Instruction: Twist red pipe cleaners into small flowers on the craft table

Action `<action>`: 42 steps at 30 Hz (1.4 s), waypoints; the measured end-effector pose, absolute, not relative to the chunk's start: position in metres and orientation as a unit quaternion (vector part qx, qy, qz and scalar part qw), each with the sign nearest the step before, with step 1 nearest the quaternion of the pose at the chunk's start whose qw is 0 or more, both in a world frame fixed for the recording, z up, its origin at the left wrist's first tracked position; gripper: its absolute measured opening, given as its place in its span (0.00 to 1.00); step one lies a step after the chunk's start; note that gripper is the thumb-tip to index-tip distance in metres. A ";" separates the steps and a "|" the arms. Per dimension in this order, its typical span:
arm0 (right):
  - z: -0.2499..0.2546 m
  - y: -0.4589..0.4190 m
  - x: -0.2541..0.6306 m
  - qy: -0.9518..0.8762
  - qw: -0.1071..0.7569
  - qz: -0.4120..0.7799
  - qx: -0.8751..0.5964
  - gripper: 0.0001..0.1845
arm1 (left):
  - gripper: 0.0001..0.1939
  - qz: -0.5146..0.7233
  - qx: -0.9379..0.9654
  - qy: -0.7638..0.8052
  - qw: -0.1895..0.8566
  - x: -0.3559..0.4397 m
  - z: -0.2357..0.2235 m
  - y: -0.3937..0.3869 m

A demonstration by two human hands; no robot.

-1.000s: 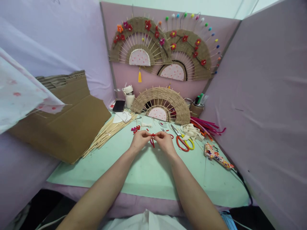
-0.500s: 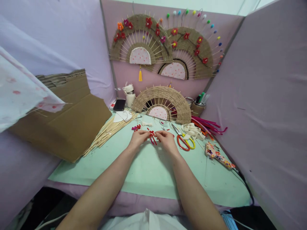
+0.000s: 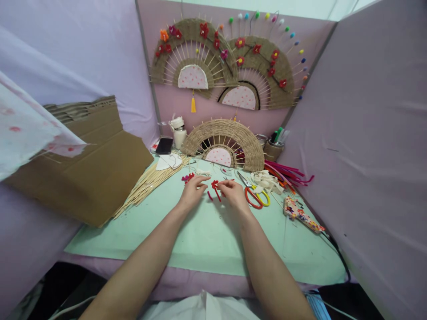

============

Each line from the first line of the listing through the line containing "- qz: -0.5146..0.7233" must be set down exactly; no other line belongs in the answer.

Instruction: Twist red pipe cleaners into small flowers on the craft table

Action `<action>`: 42 steps at 30 Hz (1.4 s), waypoints; the measured end-effector pose, absolute, not relative to the chunk's start: position in metres and orientation as a unit quaternion (vector part qx, qy, qz and scalar part qw), each with the sign nearest the step before, with step 1 nearest the quaternion of the pose at the chunk's start whose qw is 0 or more, both in a world frame fixed for the recording, z up, its origin at the left wrist's first tracked position; gripper: its absolute measured opening, given as its place in its span (0.00 to 1.00); step one lies a step after the chunk's start; note that gripper is the thumb-tip to index-tip distance in metres. A ";" separates the steps and a "|" the arms. Per dimension in this order, its typical span:
arm0 (right):
  - z: -0.2499..0.2546 m
  - y: -0.4589..0.4190 m
  - x: -0.2541..0.6306 m
  - qy: -0.9518..0.8762
  - qw: -0.1071..0.7569
  - qz: -0.4120..0.7799
  - qx: -0.8751..0.5964
  - gripper: 0.0001..0.1845
arm1 (left):
  - gripper: 0.0001..0.1939
  - qz: -0.5146..0.7233

The requested output has been given in full.